Provided material section start

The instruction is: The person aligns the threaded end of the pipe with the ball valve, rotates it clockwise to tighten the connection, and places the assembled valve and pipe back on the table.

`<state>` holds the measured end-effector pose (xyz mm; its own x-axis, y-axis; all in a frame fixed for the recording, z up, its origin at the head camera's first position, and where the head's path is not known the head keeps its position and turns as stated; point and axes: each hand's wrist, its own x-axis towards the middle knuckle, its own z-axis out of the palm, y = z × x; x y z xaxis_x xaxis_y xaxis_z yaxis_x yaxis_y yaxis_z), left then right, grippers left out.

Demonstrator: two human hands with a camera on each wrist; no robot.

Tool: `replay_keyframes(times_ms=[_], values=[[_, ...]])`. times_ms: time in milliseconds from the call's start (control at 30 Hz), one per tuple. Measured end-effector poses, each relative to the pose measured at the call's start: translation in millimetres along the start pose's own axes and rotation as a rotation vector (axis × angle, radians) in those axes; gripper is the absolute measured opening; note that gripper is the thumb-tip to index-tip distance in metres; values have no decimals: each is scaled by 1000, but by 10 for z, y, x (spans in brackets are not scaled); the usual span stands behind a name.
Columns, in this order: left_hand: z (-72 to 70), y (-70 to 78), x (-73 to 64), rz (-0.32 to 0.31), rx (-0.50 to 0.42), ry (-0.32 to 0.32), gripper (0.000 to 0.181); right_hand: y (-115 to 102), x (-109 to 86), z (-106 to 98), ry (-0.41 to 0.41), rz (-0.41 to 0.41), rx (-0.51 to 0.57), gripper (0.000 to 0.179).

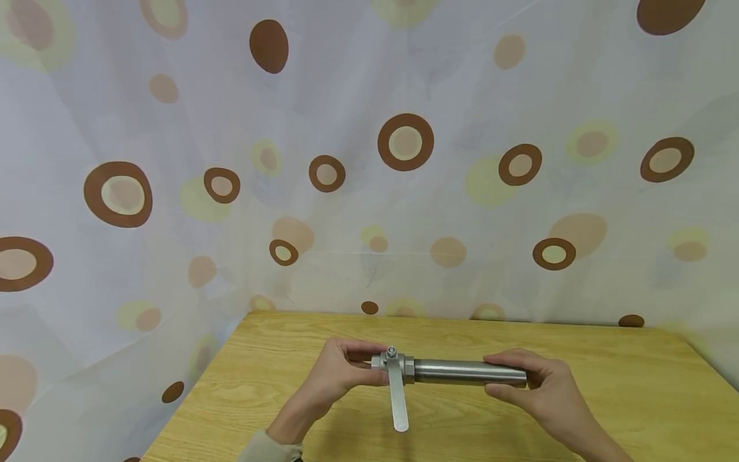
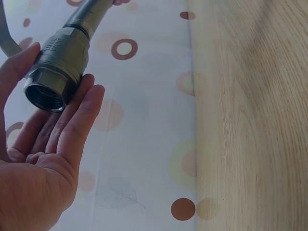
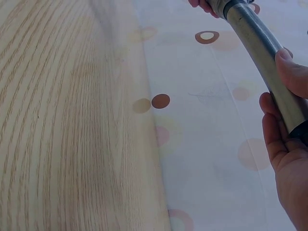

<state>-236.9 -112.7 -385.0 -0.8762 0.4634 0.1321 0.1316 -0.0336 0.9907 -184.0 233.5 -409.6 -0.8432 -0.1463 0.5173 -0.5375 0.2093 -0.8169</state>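
A metal ball valve with a long flat lever handle is joined to a steel pipe, and the pair lies level across the head view, held above the table. My left hand grips the valve's left end between thumb and fingers. In the left wrist view the valve's threaded open end faces the palm. Around the pipe's right end, my right hand pinches with thumb and fingers. The lever points toward me. Threads show where the pipe meets the valve, also in the right wrist view.
Beneath the hands is a wooden table with light grain. A pale curtain printed with brown and beige circles hangs along its back edge and left side.
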Motion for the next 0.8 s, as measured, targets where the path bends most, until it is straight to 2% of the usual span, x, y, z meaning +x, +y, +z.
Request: replay_keyframes(times_ms=[267, 600, 800], values=[[5, -13, 4, 8, -15, 0, 40, -4, 2, -2, 4, 4, -16, 39], [21, -35, -15, 2, -41, 8, 40, 17, -10, -1, -19, 1, 49, 40], [26, -32, -21, 0, -52, 9, 40, 9, -16, -5, -25, 10, 37, 39]])
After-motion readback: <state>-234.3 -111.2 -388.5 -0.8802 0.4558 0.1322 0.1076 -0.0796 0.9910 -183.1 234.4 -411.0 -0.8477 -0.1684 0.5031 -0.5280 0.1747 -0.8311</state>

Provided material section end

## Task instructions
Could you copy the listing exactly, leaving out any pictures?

## Answer to this exercise
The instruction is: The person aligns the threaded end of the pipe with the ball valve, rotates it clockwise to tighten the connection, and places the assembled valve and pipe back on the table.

`<state>` holds the measured end-effector pose (xyz mm; its own x-axis, y-axis; all in a frame fixed for the recording, z up, its origin at the head camera's first position, and where the head's path is not known the head keeps its position and turns as stated; point and axes: each hand's wrist, its own x-axis towards the middle knuckle, its own z-axis out of the palm, y = z × x; x y z xaxis_x xaxis_y xaxis_z yaxis_x yaxis_y yaxis_z), left then right, grippers left out.

Demonstrator: two human hands with a camera on each wrist; no robot.

Tool: `replay_keyframes(times_ms=[_], values=[[_, ...]])`. times_ms: time in milliseconds from the call's start (control at 30 Hz), one per tuple. Measured end-effector poses, each relative to the pose measured at the call's start: translation in millimetres along the start pose's own axes and rotation as a rotation vector (axis × angle, radians) in those axes; gripper is the absolute measured opening; note that gripper is the thumb-tip to index-tip distance in metres; values have no decimals: each is scaled by 1000, but by 10 for z, y, x (spans in brackets are not scaled); the usual span stands behind a name.
Columns, in this order: left_hand: z (-72 to 70), y (-70 to 78), x (-73 to 64), rz (-0.32 to 0.31), rx (-0.50 to 0.42), ry (-0.32 to 0.32), gripper (0.000 to 0.181); right_hand: y (-115 to 102), x (-109 to 86), z (-106 to 98), ry (-0.41 to 0.41), rz (-0.41 to 0.41), rx (-0.51 to 0.57), gripper (0.000 to 0.179).


<state>-236.9 -112.7 -385.0 -0.8762 0.4634 0.1321 0.1316 -0.0336 0.9907 -184.0 233.5 -409.6 -0.8432 -0.1463 0.5173 -0.5375 0.2093 -0.8169</state>
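A metal ball valve with a long flat lever handle is joined to a steel pipe, and the pair lies level across the head view, held above the table. My left hand grips the valve's left end between thumb and fingers. In the left wrist view the valve's threaded open end faces the palm. Around the pipe's right end, my right hand pinches with thumb and fingers. The lever points toward me. Threads show where the pipe meets the valve, also in the right wrist view.
Beneath the hands is a wooden table with light grain. A pale curtain printed with brown and beige circles hangs along its back edge and left side.
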Motion for the next 0.8 s, as measured, targets where the path bends most, until it is straight to 2% of the usual span, x, y, z meaning +x, +y, +z.
Request: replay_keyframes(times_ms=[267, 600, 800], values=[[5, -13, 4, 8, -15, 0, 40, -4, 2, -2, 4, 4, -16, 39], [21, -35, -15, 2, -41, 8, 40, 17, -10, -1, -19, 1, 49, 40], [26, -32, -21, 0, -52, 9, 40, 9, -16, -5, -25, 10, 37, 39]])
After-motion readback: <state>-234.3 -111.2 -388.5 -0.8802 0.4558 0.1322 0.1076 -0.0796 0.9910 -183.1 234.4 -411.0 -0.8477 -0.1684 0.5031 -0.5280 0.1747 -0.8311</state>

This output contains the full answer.